Seule la désérotisation à l’extrême du corps de la jeune fille peut alors – du fait de son aspect décharné – empêcher que le regard masculin, en particulier paternel, se montre dangereusement désirant. En se rendant squelettique, le comportement de la personne anorexique peut assurer au groupe familial dans son ensemble une barrière efficace contre une sexualité réellement incestueuse. » (p.139)

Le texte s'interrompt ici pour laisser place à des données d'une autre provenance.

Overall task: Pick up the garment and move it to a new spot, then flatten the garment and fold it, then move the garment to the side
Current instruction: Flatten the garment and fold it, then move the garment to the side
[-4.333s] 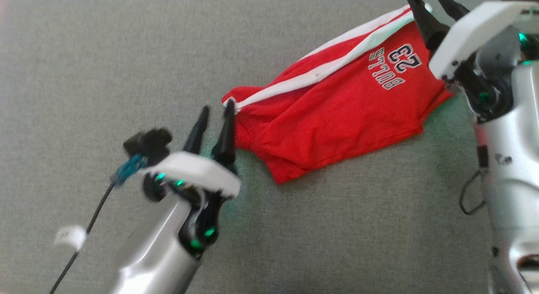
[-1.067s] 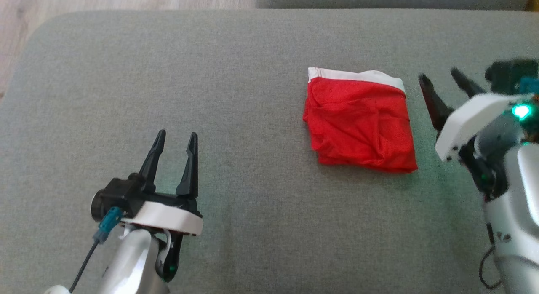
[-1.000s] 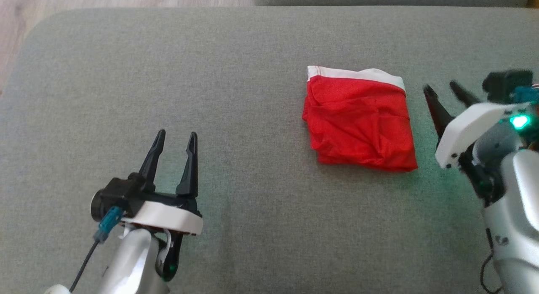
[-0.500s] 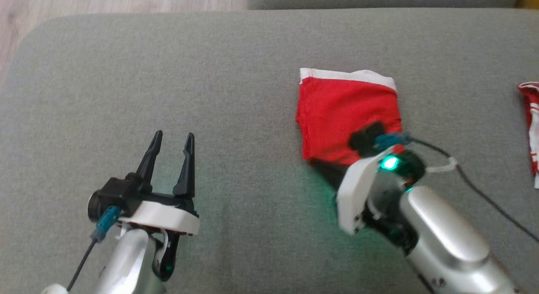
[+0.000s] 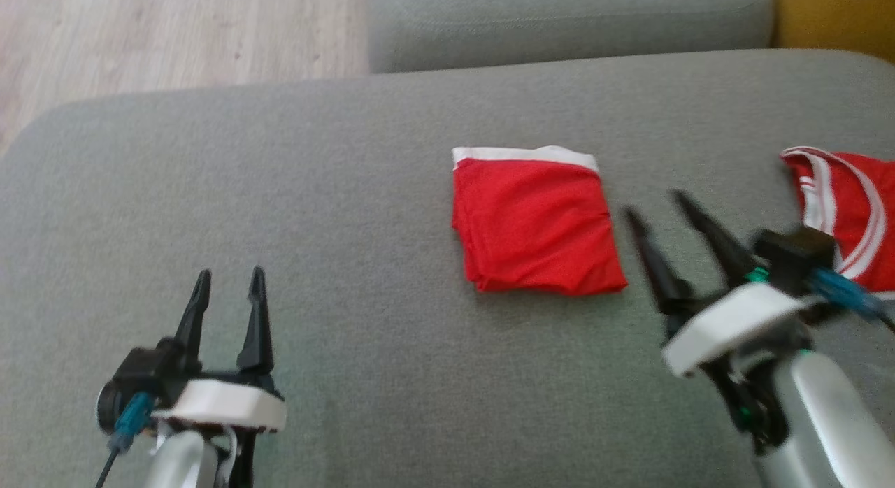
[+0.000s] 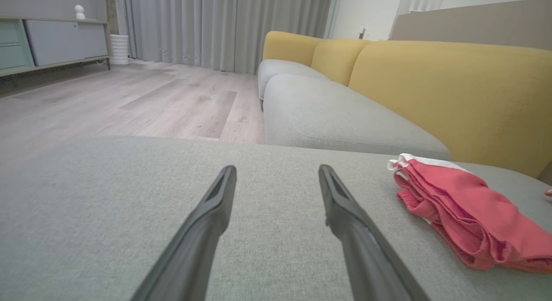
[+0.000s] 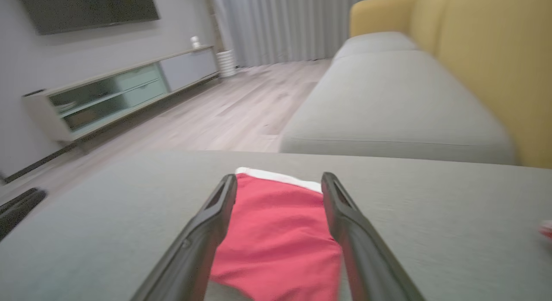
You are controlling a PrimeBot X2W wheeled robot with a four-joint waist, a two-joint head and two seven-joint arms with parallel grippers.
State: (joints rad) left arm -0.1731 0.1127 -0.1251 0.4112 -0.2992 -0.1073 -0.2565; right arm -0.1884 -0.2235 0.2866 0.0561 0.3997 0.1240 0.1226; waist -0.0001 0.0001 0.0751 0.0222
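On grey cushion, folded red garment lies free; left pincer, right pincer both spread

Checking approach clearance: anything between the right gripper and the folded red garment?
Nothing visible. The right gripper, jaws open, is just right of the folded garment, with only bare grey cushion between them.

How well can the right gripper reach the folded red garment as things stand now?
Probably yes. The right gripper is open, close beside the folded red garment, which lies straight ahead of it on the grey cushion, with nothing between them.
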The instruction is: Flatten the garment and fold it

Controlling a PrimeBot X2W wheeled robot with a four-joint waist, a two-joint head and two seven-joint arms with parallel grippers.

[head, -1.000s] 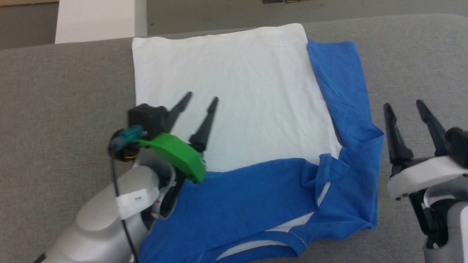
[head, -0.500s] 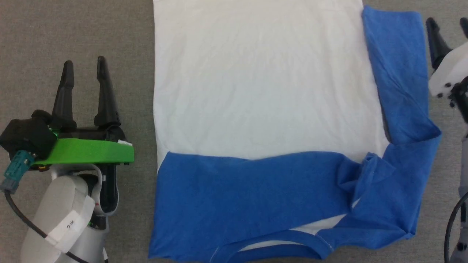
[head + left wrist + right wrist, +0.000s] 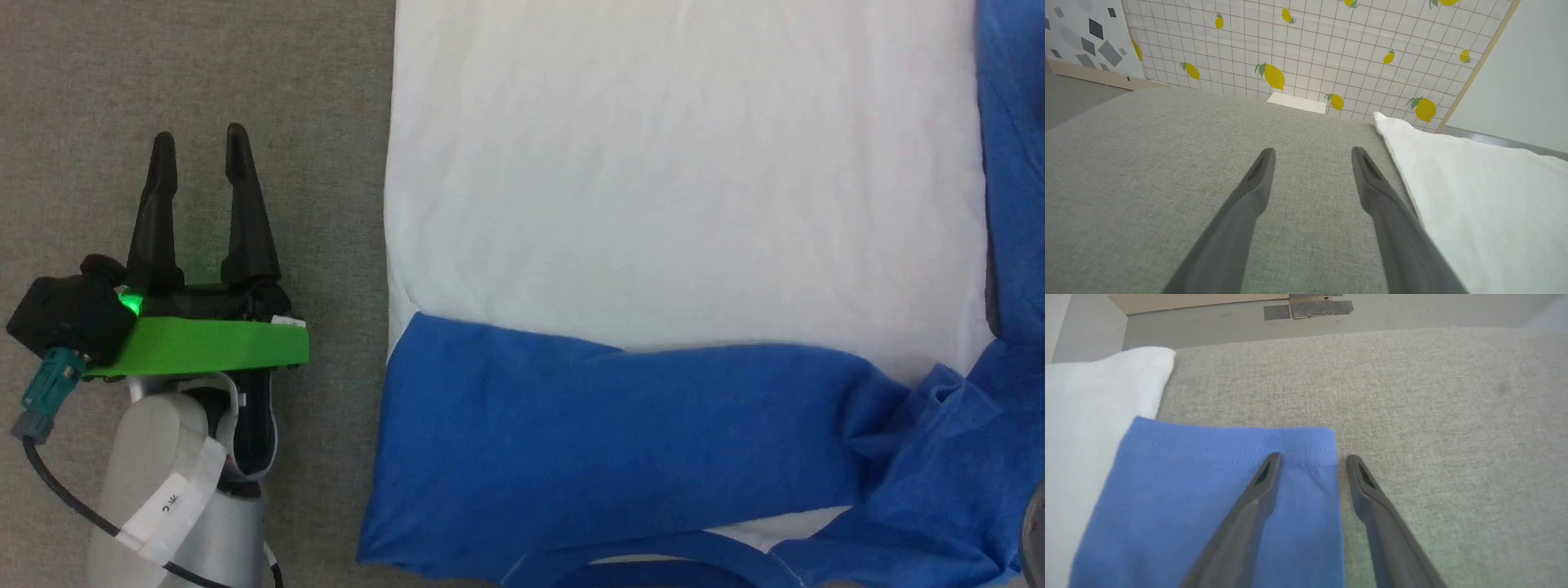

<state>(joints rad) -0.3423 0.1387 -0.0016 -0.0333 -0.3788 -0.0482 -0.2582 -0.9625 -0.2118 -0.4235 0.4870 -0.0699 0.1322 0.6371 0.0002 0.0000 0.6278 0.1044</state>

Ève Pilyser élargit la vision du complexe d’Œdipe :
« C’est une vision élargie, à travers l’entièreté du mythe et du complexe d’Œdipe, qui est explorée ici. Dans cette relecture, j’interroge le complexe œdipien parental à l’œuvre dans certaines configurations familiales où il se projette sur l’enfant, produisant une inversion de l’ordre des générations. Cet enfant devient alors inconsciemment aux yeux de ses parents un enfant terrifiant, support fantasmatique de base aux comportements de maltraitance, y compris incestueux, mais également de démission devant la charge éducative envers l’enfant réel. » (p.261)
Ève Pilyser
Ève Pilyser est psychologue clinicienne, psychothérapeute et psychanalyste jungienne, membre de la SFPA. Elle travaille auprès d’enfants et de leurs familles mais également avec des adultes et des adolescents. Elle a écrit de nombreux articles dans les Cahiers jungiens de psychanalyse.